A variante indiana, já se sabe, é pelo menos 40% mais transmissível que a alfa e apresenta o dobro do risco de hospitalização. Além disso, as vacinas disponíveis são um pouco menos eficazes diante dessa variante, particularmente após somente uma dose. Embora praticamente todos os idosos estejam vacinados no Reino Unido, parte dos jovens adultos ainda está parcialmente vacinada ou não vacinada. No total, 2/3 da população não está ainda totalmente protegida.
“A mensagem aqui é: se você é jovem e apresenta sintomas leves, parecidos com um resfriado mais forte, fique em casa e faça um teste para a covid-19”, alertou Spector, que criou o aplicativo no qual as pessoas relatam seus sintomas.
No caso do Brasil, apenas 11,7% da população já recebeu as duas doses. Ou seja, a grande maioria das pessoas ainda está totalmente desprotegida. Embora tenham sido detectados casos importados da variante Delta no Maranhão e no Paraná e o registro de transmissão comunitária em Goiás, ainda não há indícios de que ela tenha se espalhado no País. Atualmente, a variante predominante é a de Manaus, em 84% dos casos. No exterior, porém, o avanço da cepa indiana preocupa e pode frear os planos de reabertura econômica.
Um estudo feito no Brasil no ano passado listou os sintomas mais comuns entre os brasileiros. O levantamento feito pela Universidade Federal de Pelotas (UFPel) envolveu 31.869 pessoas em todos os Estados. Entre os mais citados aparecem dor de cabeça, alterações de olfato e paladar, febre, tosse e dor no corpo. No entanto, o estudo não foi refeito este ano, após a prevalência da Gama, de Manaus.
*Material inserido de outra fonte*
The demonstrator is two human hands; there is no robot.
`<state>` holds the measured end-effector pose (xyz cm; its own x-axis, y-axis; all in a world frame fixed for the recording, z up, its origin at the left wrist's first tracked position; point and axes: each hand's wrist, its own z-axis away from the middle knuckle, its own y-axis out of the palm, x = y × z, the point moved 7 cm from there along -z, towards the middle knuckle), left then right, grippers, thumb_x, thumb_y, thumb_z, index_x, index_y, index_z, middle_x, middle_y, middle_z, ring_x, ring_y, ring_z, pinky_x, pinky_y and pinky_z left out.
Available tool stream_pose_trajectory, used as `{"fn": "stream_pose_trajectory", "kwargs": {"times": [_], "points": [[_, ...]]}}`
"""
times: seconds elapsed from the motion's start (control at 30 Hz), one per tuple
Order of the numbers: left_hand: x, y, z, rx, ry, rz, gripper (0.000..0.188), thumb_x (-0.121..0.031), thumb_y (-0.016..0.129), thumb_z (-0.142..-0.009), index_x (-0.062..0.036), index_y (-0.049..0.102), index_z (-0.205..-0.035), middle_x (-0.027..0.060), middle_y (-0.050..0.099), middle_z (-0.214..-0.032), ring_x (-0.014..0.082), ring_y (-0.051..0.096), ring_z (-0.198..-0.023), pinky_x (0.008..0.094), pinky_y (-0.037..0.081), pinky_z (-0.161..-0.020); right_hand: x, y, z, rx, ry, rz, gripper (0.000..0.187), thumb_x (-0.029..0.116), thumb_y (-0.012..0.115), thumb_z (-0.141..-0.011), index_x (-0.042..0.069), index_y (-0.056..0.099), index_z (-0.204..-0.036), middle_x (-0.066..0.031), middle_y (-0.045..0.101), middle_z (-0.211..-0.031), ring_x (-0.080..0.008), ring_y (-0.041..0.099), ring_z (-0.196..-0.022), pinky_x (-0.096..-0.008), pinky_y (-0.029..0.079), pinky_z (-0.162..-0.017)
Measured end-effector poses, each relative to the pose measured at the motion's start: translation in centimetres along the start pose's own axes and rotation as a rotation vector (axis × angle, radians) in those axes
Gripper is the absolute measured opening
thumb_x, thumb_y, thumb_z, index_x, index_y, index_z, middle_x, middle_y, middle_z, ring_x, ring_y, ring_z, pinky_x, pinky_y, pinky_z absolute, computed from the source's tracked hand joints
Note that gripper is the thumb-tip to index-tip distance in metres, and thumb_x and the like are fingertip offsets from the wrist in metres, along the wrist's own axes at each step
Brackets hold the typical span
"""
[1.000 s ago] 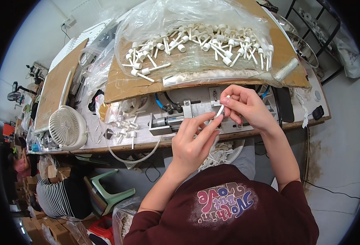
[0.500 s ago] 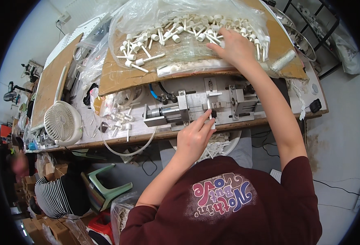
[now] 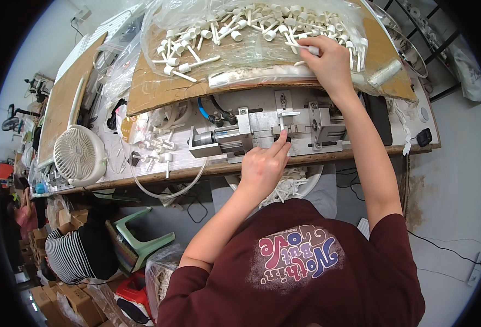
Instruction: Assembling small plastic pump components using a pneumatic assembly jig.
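My right hand [image 3: 330, 60] is over the cardboard, pinching a white plastic piece [image 3: 313, 50] with a round cap and thin stem. A pile of similar capped white stems [image 3: 237, 35] lies just beyond it on clear plastic sheeting. My left hand [image 3: 263, 166] is at the metal clamping fixture [image 3: 292, 129]. Its index finger stretches out onto the small middle block, where a narrow white part [image 3: 283, 123] shows at the fingertip. The thumb and the other fingertips are partly hidden beside a black knob.
A metal cylinder unit [image 3: 221, 143] sits left of the fixture, with a metal bracket [image 3: 321, 125] on the right. Cardboard [image 3: 158, 98] overhangs the bench behind. A white fan [image 3: 79, 155] stands at left. A tub [image 3: 318, 177] of white pieces is below the bench edge. A person in stripes [image 3: 77, 256] is lower left.
My right hand has picked a capped white piece from the pile and drawn back slightly. The white piece at my left fingers no longer sticks out toward me; the index finger now rests on the fixture.
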<state>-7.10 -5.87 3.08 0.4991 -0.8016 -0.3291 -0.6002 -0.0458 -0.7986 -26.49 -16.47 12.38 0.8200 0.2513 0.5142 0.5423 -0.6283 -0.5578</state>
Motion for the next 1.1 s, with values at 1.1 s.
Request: {"fn": "stream_pose_trajectory", "kwargs": {"times": [1.1], "points": [[-0.3,-0.6,0.8,-0.026,-0.033,0.012,0.026,-0.011,0.077,-0.074,-0.0065,0.073,-0.099,0.0049,0.07,-0.115,0.0175,0.066,-0.07,0.0283,0.049,-0.059,-0.2,-4.1,15.5,0.166,0.84,-1.136,0.033,0.007,0.059,-0.095,-0.004,0.059,-0.126,-0.0099,0.066,-0.11,-0.0077,0.058,-0.087,-0.0214,0.048,-0.077]]}}
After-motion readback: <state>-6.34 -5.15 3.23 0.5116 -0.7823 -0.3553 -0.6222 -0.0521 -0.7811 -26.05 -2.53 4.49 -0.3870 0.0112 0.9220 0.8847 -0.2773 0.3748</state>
“O número de linhagens em circulação no País é muito grande. No último levantamento, eram mais de três mil linhagens”, explicou a virologista Paola Cristina Resende, pesquisadora da Rede Genômica Fiocruz, que mapeia a dispersão das variantes no País. “Mas o nosso foco são as chamadas variantes de preocupação, ou seja, aquelas com capacidade de transmissão maior, caso da P1, da B.1.7 (do Reino Unido), da B.1.1.351 (da África do Sul) e da B.1.617.2 (da Índia). A gente acredita que, na competição com outras variantes, a P1 se sai melhor e por isso ela segue predominante no Brasil.”
Segundo o virologista Fernando Spilki, da Universidade Feevale, no Rio Grande do Sul, em termos de sintomas, o grande diferencial entre a primeira e a segunda onda da pandemia no País foi justamente o surgimento da coriza. “No ano passado, quando o paciente apresentava coriza, já podia, praticamente, descartar covid”, conta Spilki.
“Este ano é diferente, os problemas no trato respiratório superior, como a coriza, vêm aparecendo muito. O problema é que o indivíduo que está com uma coriza, um resfriado, tende a se expor mais, ele não vai se resguardar adequadamente; sobretudo com sintomas tão díspares daqueles registrados na primeira onda, como perda de olfato e paladar.”
A pneumologista Margareth Dalcolmo, da Fiocruz, que atende pacientes de covid, também notou a diferença. “Não fico muito confortável de falar em impressões pessoais”, frisou. “Mas tenho visto muita gente com problemas na via aérea alta, como dor de garganta e coriza, como se fosse alguma outra virose.”
O mais importante, segundo os especialistas, é que as pessoas não se exponham e façam o teste para a covid-19 ao perceberem estes sintomas. Enquanto a vacinação não avançar mais, o uso da máscara e o distanciamento social são as únicas formas de proteção.